Isolate every line in the data with the string "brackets" and copy it.

DATA PROVIDED section start

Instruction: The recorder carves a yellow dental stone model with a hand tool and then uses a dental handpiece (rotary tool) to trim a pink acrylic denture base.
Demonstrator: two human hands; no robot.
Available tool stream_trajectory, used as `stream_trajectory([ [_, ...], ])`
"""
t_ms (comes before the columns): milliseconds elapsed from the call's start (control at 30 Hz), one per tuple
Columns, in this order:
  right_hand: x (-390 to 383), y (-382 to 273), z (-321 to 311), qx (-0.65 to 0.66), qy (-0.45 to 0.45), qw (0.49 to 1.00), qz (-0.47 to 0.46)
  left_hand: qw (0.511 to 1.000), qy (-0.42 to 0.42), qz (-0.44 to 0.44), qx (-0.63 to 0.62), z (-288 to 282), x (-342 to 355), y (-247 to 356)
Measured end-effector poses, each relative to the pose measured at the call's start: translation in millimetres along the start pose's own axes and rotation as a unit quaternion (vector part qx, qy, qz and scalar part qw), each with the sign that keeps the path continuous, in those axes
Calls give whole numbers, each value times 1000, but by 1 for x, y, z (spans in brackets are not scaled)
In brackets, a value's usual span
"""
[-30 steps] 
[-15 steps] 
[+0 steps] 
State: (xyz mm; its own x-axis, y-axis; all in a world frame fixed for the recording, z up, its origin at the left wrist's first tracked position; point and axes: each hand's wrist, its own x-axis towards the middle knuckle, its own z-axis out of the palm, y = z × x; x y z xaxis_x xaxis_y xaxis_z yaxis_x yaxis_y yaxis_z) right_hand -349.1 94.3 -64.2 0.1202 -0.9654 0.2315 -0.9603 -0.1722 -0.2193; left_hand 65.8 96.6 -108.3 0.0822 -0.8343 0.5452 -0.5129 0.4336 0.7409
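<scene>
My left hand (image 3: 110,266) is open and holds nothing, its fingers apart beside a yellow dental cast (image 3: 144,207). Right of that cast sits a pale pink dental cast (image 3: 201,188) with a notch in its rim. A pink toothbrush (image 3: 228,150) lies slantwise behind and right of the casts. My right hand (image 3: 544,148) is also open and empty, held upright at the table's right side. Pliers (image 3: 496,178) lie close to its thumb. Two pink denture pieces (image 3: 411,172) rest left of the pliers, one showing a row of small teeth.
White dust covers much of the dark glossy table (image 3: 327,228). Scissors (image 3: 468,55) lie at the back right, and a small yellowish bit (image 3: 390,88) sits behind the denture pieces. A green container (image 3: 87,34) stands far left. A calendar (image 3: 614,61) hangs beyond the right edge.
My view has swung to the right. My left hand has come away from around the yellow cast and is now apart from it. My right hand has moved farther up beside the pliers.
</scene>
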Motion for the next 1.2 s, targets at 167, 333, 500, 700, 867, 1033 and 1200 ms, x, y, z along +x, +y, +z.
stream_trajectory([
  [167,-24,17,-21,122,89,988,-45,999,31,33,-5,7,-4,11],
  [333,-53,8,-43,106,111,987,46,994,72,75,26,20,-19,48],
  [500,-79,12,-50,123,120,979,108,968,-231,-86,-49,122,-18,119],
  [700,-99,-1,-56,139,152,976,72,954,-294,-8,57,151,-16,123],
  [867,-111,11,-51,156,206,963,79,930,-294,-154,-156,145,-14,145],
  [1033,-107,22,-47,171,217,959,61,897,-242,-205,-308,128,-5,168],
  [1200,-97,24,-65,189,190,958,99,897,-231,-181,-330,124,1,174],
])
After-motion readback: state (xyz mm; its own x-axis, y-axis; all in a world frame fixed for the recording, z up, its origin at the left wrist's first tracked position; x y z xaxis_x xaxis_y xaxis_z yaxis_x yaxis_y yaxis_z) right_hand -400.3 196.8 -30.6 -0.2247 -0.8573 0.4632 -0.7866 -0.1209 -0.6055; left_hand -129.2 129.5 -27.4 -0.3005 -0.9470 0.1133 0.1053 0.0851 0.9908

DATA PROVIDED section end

## ANSWER SPACE
Calls give whole numbers, each value times 1000, but by 1 for x, y, z (spans in brackets are not scaled)
In brackets, a value's usual span

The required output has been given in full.